Overview¶
What is it?¶
The Discovery Search Engine is an enterprise relevancy ranking system delivered through web services and offering you fresh insight into your structured data or free text. It gives you more useful answers to such basic questions as:
- What Italian restaurants are nearby that I can afford to eat at?
- Who on this dating site is what I am looking for and also looking for someone like me?
- Which houses for sale are similar to the one I just missed?
- Articles that contain the words “car accident”
Features¶
Facets¶
With faceted classification, any indexed item can have an arbitrary number of different classifications applied to it. Each classification can come from a different classification system.
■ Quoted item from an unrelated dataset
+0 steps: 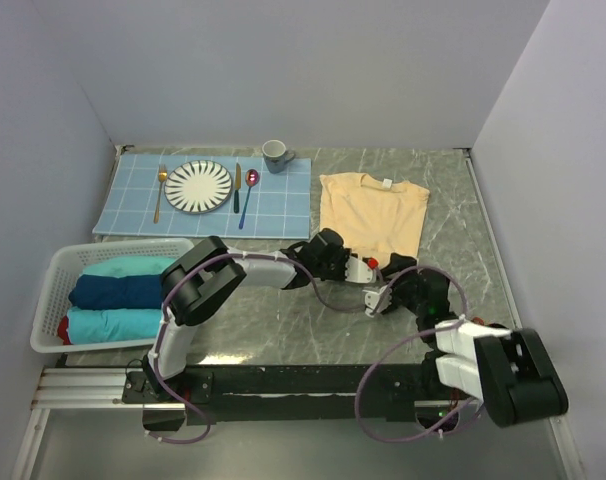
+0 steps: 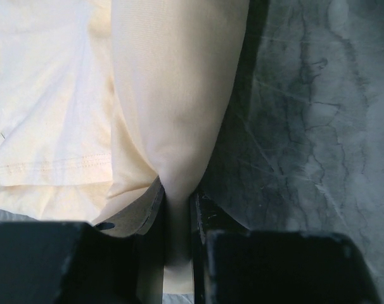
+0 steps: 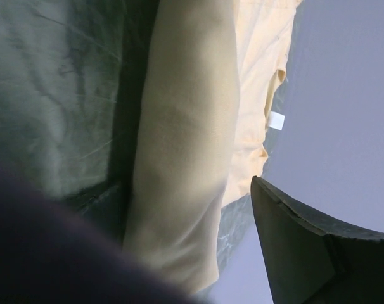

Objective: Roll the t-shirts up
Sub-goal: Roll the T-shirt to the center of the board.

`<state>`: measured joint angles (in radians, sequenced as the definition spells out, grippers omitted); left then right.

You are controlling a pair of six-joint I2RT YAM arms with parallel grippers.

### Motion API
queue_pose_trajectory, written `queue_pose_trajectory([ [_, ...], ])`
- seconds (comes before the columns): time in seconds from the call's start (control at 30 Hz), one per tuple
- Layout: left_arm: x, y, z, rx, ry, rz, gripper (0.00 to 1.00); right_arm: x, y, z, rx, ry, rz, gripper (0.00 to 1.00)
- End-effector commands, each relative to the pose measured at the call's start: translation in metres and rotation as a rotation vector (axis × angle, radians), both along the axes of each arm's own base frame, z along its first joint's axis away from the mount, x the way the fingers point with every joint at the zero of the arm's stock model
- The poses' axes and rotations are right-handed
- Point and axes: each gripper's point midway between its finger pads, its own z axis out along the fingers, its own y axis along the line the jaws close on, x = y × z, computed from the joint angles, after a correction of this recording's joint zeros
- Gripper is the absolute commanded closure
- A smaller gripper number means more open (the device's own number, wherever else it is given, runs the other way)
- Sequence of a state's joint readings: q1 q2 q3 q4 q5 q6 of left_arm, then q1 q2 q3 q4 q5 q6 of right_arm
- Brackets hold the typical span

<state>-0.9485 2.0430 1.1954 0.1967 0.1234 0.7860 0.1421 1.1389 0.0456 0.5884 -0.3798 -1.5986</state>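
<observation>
Top external view shows the pale yellow t-shirt [image 1: 373, 210] lying flat on the marble table [image 1: 283, 320], right of centre, neck label toward the far wall; its near hem is turned up into a roll [image 2: 179, 95], and both arms reach in to meet that edge; the left gripper [image 2: 176, 218] is nearly closed, its jaws pinching a fold of the roll between them, as the left wrist view makes plain; the right gripper [image 3: 173, 209] stands wide, its jaws on either side of the roll, one finger [image 3: 306, 253] clear of the cloth, so it grips nothing; the other finger is only a dark blur there; at the left of the table a white basket [image 1: 51, 280] holds folded teal t-shirts [image 1: 128, 267] with a navy t-shirt [image 1: 118, 292] between them; beyond it lies a light blue placemat [image 1: 283, 200] carrying a plate [image 1: 198, 186], with a mug [image 1: 276, 155] at its far right corner.
</observation>
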Motion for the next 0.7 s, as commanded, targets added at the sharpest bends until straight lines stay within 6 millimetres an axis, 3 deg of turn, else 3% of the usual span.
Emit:
queue_pose_trajectory([
  [0.0,-0.034,0.009,-0.023,0.052,0.146,-0.05,0.87,-0.004,-0.02,-0.032,-0.061,0.085,-0.102,0.2],
  [0.1,-0.032,0.008,-0.023,0.047,0.142,-0.052,0.87,-0.005,-0.021,-0.034,-0.06,0.113,-0.111,0.28],
  [0.2,-0.032,0.008,-0.025,0.051,0.147,-0.052,0.87,-0.004,-0.022,-0.038,-0.057,0.201,-0.135,0.63],
  [0.23,-0.03,0.008,-0.023,0.05,0.147,-0.046,0.87,-0.002,-0.022,-0.039,-0.06,0.261,-0.144,0.79],
  [0.33,-0.025,0.013,-0.013,0.043,0.168,-0.025,0.89,-0.003,-0.022,-0.036,-0.013,0.375,-0.195,0.92],
  [0.47,-0.017,0.026,0.006,0.026,0.25,0.014,0.93,-0.02,-0.014,-0.028,0.044,0.538,-0.167,0.94],
  [0.6,-0.028,0.044,0.019,0.024,0.382,-0.042,0.95,-0.035,-0.007,-0.016,0.097,0.67,-0.172,0.95],
  [0.67,-0.031,0.044,0.028,0.022,0.435,-0.072,0.95,-0.052,-0.005,-0.018,0.112,0.78,-0.193,0.95],
])
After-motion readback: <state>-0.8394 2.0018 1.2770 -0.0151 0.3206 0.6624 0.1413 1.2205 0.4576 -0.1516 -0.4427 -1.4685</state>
By applying multiple classifications to items, the dataset of items can be organized and analyzed across numerous different dimensions.
Classification values themselves might be organized in a useful structure (e.g. a hierarchical tree structure, or an ordered structure).
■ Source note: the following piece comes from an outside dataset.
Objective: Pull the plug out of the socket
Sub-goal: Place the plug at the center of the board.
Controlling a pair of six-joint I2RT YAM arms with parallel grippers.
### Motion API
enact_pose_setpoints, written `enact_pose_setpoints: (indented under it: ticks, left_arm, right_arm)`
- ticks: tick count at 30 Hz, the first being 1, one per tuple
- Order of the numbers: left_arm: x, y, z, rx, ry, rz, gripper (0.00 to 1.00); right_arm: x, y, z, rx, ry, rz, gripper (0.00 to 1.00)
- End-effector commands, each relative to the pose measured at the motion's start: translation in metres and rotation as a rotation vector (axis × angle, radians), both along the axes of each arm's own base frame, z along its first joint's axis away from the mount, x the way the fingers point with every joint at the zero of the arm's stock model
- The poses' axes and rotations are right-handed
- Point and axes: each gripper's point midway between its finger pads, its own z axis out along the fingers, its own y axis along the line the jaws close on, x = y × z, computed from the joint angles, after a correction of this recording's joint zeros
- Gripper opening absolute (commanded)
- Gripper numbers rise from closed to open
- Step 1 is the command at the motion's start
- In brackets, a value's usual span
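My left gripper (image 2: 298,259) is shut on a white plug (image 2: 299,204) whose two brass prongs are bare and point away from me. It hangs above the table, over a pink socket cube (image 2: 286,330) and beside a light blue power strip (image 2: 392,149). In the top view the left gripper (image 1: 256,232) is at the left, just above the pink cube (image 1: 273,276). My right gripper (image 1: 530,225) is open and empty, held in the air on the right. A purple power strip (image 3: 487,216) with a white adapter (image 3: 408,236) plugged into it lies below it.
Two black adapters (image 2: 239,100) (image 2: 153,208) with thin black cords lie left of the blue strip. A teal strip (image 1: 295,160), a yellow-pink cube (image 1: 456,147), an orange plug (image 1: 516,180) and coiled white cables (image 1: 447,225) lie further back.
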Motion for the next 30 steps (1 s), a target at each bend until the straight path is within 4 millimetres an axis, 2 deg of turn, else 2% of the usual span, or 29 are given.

Some brief examples to illustrate these very abstract concepts
A portion of a hierarchical tree of cuisine types:
- Asian
- Chinese
- Japanese
- Sushi
- Steak house
- Korean
- Thai
- European
- French
- Italian
- Piedmont
- Tuscan
An ordered list of price ranges:
- Very Expensive
- Expensive
- Moderate
- Inexpensive
- Cheap
“Don Carlo’s Restaurant” might be tagged as both Tuscan and Inexpensive.
How facets are used in the Discovery Search Engine¶
The Discovery Search Engine makes full use of facets. When you search for an Italian restaurant, Don Carlo’s will be returned because a Tuscan restaurant is inherently an Italian restaurant. In other words, there is no need for Don Carlo’s to be tagged as both Italian and Tuscan, since the structure of the taxonomy tells the engine that Tuscan implies Italian.
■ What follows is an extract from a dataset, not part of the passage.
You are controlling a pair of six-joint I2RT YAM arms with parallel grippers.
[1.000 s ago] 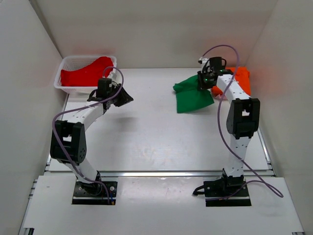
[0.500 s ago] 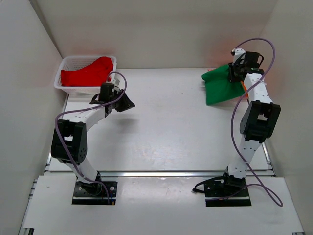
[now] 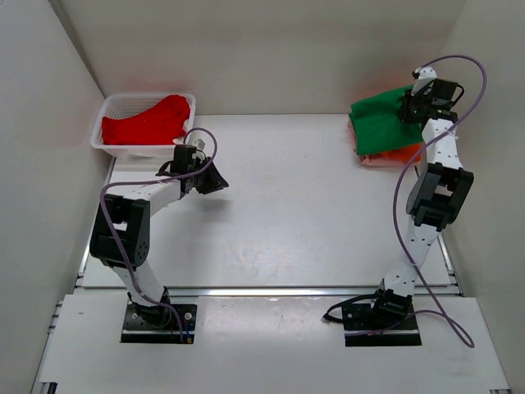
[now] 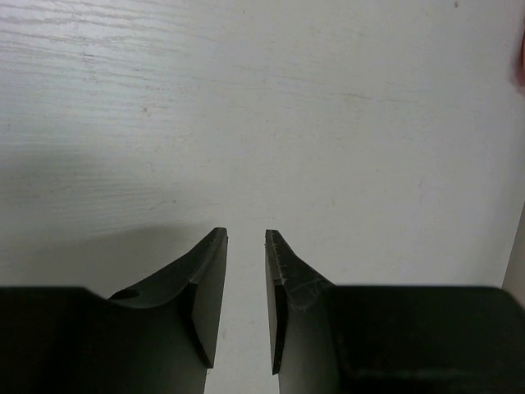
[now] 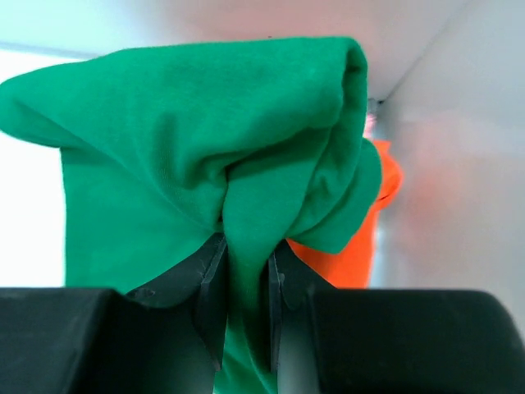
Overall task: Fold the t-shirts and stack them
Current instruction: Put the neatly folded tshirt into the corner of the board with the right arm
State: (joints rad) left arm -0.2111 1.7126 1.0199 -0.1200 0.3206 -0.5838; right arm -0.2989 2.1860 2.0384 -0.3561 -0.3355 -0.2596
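holding the green shirt (image 5: 205, 123) pinched in your right claw (image 5: 246, 246), lower it flat onto the orange shirt (image 3: 402, 156) in the far right corner. your left claw (image 4: 246, 235) hangs empty, tips a little apart.

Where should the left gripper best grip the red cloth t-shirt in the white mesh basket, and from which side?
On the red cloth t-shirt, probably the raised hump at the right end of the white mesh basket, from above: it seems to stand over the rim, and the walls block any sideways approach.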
The Discovery Search Engine can tell you how many items in the data set match you query that fall within each facet value all in a single query. This can be useful in helping a user to quickly drill-down on the data for what she ultimately finds most interesting.
For a more technical discussion of faceted classification, see http://en.wikipedia.org/wiki/Faceted_classification
Fuzzy matching¶
Fuzzy matching is the ability of the Discovery Search Engine to show your users items that are not exact matches to the search, but are close matches.
To extend the example above, if you search for an Inexpensive Piedmont restaurant, Don Carlo’s would be returned as a fuzzy (non-exact) match, as it is related to what you’re looking for. Similarly, cheap Italian restaurants would also be returned. Results are returned in order of relevancy.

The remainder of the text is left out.